▶ ASSIGNMENT
Could every entry be set down once more, exactly as given?

_ _ _

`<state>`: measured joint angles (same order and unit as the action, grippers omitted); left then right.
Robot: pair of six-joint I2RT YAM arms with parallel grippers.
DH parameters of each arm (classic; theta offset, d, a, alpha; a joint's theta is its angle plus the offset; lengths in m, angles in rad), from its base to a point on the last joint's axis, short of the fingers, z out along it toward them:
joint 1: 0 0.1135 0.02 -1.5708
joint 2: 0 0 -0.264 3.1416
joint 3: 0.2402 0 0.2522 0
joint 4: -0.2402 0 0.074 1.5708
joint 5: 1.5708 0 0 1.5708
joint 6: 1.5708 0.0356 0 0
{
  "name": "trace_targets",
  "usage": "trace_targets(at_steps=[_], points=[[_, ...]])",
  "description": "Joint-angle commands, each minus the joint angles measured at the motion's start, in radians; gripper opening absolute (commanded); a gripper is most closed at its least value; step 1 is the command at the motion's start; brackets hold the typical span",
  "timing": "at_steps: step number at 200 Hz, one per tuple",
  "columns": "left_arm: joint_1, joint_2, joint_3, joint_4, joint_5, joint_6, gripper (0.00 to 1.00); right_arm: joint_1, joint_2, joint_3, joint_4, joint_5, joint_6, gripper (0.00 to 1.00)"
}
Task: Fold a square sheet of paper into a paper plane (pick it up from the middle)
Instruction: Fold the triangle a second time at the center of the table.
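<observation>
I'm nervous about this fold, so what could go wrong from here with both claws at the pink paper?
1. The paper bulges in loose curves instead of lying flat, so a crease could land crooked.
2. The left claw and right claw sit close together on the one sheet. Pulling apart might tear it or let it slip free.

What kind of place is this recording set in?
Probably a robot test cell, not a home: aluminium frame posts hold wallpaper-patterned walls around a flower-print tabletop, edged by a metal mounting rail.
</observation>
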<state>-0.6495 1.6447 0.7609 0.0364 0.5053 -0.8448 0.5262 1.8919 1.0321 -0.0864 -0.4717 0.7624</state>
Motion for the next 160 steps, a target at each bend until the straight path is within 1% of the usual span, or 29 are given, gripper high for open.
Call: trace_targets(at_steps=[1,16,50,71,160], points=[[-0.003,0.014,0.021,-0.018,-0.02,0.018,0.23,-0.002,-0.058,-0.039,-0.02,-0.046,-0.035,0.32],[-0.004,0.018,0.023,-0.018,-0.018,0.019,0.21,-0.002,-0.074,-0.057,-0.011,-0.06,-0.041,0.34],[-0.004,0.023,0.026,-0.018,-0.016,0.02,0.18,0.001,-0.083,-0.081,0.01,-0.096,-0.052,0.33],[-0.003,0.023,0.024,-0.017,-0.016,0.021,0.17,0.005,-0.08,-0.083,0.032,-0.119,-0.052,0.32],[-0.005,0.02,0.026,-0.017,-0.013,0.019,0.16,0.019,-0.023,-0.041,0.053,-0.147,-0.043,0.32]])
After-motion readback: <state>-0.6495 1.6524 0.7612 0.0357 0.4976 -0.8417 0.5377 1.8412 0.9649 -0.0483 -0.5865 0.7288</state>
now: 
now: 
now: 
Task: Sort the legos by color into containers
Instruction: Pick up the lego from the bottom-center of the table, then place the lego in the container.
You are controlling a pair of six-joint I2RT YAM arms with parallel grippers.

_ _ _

▶ PROBLEM SOLUTION
`<state>`: measured joint angles (same order and unit as the action, grippers omitted); left then right.
Robot: pair of six-joint I2RT YAM arms with parallel grippers.
DH parameters of each arm (classic; theta offset, d, a, alpha; a joint's theta is its angle plus the offset; lengths in m, angles in rad), from its base to a point on the last joint's axis, short of the fingers, z out along it toward them:
joint 1: 0 0.1135 0.02 -1.5708
joint 2: 0 0 -0.264 3.1416
joint 3: 0.2402 0 0.2522 0
joint 4: -0.2402 0 0.074 1.5708
joint 5: 1.5708 0 0 1.5708
joint 6: 1.5708 0.0356 0 0
{
  "name": "trace_targets",
  "usage": "trace_targets(at_steps=[_], points=[[_, ...]])",
  "description": "Joint-angle commands, each minus the joint angles measured at the motion's start, in radians; gripper opening absolute (commanded); a gripper is most closed at its least value; step 1 is the command at the motion's start; brackets hold the typical span",
  "timing": "at_steps: step number at 200 Hz, one per tuple",
  "columns": "left_arm: joint_1, joint_2, joint_3, joint_4, joint_5, joint_6, gripper (0.00 to 1.00); right_arm: joint_1, joint_2, joint_3, joint_4, joint_5, joint_6, gripper (0.00 to 1.00)"
}
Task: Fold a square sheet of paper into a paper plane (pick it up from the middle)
Instruction: Fold the triangle a second time at the center of the table.
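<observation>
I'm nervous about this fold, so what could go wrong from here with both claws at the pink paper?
1. The paper bulges in loose curves instead of lying flat, so a crease could land crooked.
2. The left claw and right claw sit close together on the one sheet. Pulling apart might tear it or let it slip free.

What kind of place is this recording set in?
Probably a robot test cell, not a home: aluminium frame posts hold wallpaper-patterned walls around a flower-print tabletop, edged by a metal mounting rail.
</observation>
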<state>-0.6495 1.6447 0.7609 0.0364 0.5053 -0.8448 0.5262 1.8919 1.0321 -0.0864 -0.4717 0.7624</state>
Motion for the next 160 steps, a target at each bend until the straight path is within 1% of the usual span, or 29 are given, gripper high for open.
Call: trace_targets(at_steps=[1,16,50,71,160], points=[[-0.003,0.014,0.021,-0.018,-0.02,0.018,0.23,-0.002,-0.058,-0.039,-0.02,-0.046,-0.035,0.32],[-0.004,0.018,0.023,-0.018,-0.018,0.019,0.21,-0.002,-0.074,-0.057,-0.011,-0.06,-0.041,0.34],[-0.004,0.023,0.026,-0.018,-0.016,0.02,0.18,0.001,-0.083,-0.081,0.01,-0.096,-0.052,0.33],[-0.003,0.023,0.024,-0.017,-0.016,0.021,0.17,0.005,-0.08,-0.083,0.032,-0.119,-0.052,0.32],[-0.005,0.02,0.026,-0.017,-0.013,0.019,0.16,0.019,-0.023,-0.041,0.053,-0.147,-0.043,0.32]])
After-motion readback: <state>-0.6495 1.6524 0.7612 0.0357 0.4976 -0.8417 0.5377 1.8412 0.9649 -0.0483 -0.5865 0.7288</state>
now: 
now: 
now: 
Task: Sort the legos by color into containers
Instruction: Pick up the lego from the bottom-center of the table, then place the lego in the container.
You are controlling a pair of six-joint I2RT YAM arms with parallel grippers.

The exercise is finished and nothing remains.